Konstantin: We have a Späti corner shop and a baker right around the corner and so all our needs are covered. Space, Späti and a baker. Perfect. Low maintenance.
You retreated to the countryside to write the current EP – did the peace and quiet help you with the writing process?
Konstantin: What was very special about it was an even stronger focus. After we released our first EP, our world was filled with constant concerts or interviews. We were doing things all the time. It was much easier to focus on our community and the task at hand.
Julius: And there was a great balcony with a beautiful view over the Weserberg countryside. We noticed that the sounds of nature that we could hear in the studio were all very calming. We recorded them for one of the songs because we wanted something of that place to be on the record.
Konstantin: Also the forest near Markus’ family was very relaxing. Just a little bit separated from the music world we are surrounded by in Berlin. On top of that, being in a family situation created a more familiar atmosphere which has made us free again.
Markus: The cool thing is you are at that moment there in Trendelburg, and can’t get away. No appointments, no driving to see the girlfriend – you can just concentrate on the whole process. It was an exciting time for me and Leander in particular as we are new. To see how the two work, to see where we can fit in – that worked out well and was fun.
Would the EP have had a different sound, if you had written it in Berlin?
Konstantin: I think that’s hard to say, because inspiration always comes from your surroundings. Of course we wrote a lot of things here in Berlin – including songs on the new EP – but this happens easily. All antennae are on and you take in everything around you and see what comes out. How exactly that would have happened in Berlin, is not possible to predict for me.
Some of Sultans Court got to know each other while sharing a ride. The music video for “Running” is also about sharing a ride. Is there a connection?
Julius: Rides are just what make us tick. (Everyone laughs). In fact, there’s a little story as to why we connected so strongly to the idea that the film team had. This is due to the fact that I had a pretty bad experience with a – let’s call it a ride – in Romania. That is why I found the story very interesting. Both cases are about not being able to get out of a certain situation. And maybe you don’t even know whether the situation is dangerous or not.
As for my story: a friend and I met two people while partying who wanted to take us into the mountains the next day. However when we arrived, we saw completely different people, which was very strange. We then drove off and they were apparently on the drugs and we drove at 80 through the capital city of Romania. At some point we thought to ourselves, ‘How do we get out of here?’. We got out at a petrol station and had a very unpleasant discussion with them.
Hopefully, shooting the video was a better experience! How did you address the topic in the video?
Julius: The shoot went a lot better! Mainly because there were no real drugs. It is an anti-drug video, we want to be clear on this. It is about a situation where you don’t know what’s going on, do not feel comfortable and cannot get away from it.
You are stranded on a desert island – which band member would get on your nerves first?
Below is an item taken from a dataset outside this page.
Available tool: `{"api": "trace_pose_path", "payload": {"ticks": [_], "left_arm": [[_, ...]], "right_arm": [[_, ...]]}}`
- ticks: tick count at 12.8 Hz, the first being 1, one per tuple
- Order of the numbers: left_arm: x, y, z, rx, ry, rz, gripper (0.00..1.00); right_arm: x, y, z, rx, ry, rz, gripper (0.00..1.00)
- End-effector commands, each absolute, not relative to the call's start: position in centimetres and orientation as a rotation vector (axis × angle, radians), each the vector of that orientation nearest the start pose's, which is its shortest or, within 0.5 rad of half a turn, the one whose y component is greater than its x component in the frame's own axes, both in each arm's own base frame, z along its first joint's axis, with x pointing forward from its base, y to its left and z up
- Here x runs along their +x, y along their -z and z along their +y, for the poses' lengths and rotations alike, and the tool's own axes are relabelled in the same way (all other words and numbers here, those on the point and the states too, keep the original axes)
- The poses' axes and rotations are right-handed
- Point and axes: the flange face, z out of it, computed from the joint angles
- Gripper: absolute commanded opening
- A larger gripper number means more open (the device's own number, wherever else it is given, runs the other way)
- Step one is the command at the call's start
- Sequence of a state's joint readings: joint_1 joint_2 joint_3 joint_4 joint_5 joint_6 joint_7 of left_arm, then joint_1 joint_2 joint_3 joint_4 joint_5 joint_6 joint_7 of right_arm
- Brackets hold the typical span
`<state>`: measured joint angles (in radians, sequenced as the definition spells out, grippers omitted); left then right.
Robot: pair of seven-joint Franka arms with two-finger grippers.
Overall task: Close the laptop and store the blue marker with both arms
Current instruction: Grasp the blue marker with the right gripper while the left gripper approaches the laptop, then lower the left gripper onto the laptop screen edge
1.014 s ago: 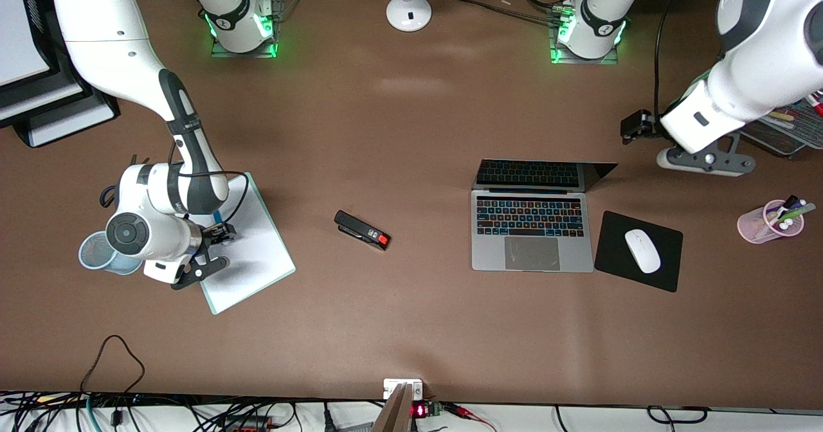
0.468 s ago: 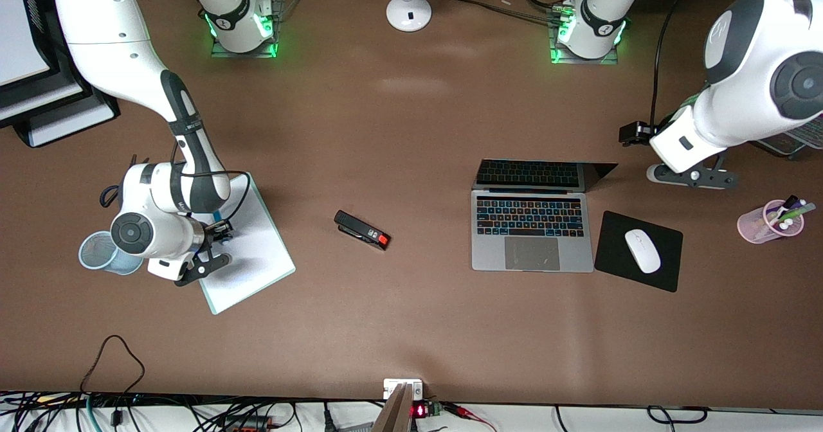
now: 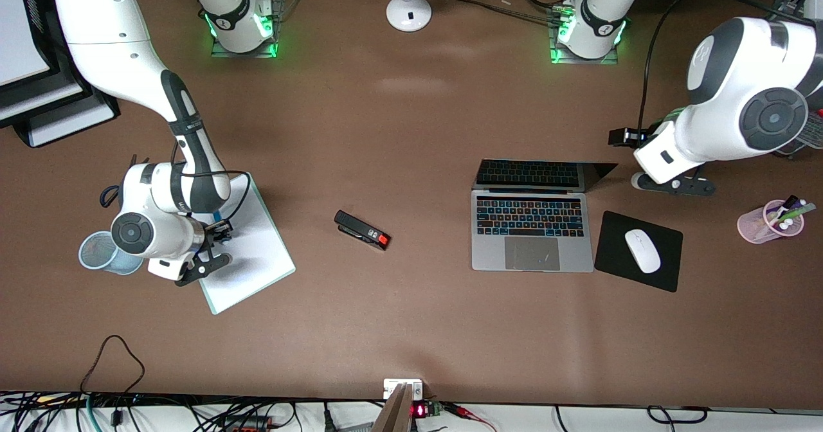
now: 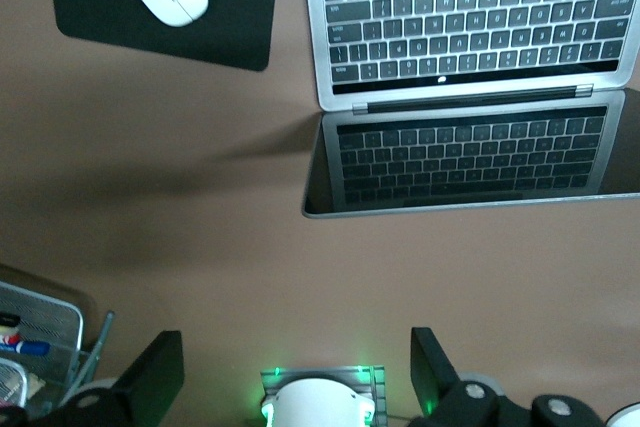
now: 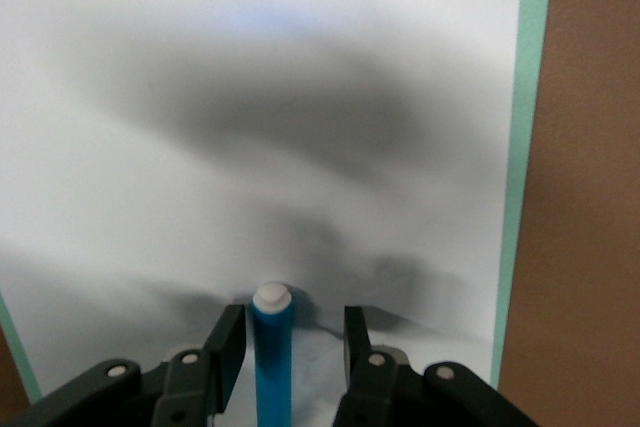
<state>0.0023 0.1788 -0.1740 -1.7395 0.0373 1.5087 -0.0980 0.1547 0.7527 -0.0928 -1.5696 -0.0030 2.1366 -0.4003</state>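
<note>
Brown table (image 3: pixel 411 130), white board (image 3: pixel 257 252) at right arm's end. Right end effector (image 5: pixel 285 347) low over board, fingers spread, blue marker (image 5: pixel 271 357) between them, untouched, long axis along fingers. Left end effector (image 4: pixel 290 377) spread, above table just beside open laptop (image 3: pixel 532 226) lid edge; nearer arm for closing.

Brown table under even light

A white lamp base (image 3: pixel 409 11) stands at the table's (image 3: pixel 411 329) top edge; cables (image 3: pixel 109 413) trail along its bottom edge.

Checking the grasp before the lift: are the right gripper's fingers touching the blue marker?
Apart. The right wrist view shows the blue marker standing between the fingers of the right gripper, with a visible gap on each side.
</note>
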Motion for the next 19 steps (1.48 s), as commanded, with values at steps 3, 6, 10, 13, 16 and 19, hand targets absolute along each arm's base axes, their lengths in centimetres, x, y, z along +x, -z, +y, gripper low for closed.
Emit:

(All grin). Julius: We already know who it is. It’s okay, people.
Markus (shakes his head and holds a hand to his face): Well. Go on, Julius.
Julius: I’ll answer for both of you. It’s me. (Everyone laughs) I know that nobody here will say it, but I would definitely be the first band member to really get on everyone’s nerves! Probably because the sun cream has run out, or something like that.
And which band member would be the survivalist?
Markus: Konstantin would feed us. That would work. I could make a fire. I think I can manage that.
Konstantin: Markus would be in charge of everything.
Julius: Markus would turn it into a bonding event for all of us. (Laughter) So we wouldn’t feel how stressful it would all be.
Are there certain moments that have brought you together?
Markus: The car rides, the concerts
Julius: This four-day tour, where we got on each other’s nerves? But afterwards I thought, ‘If we can manage that, we can manage 30 days on tour’.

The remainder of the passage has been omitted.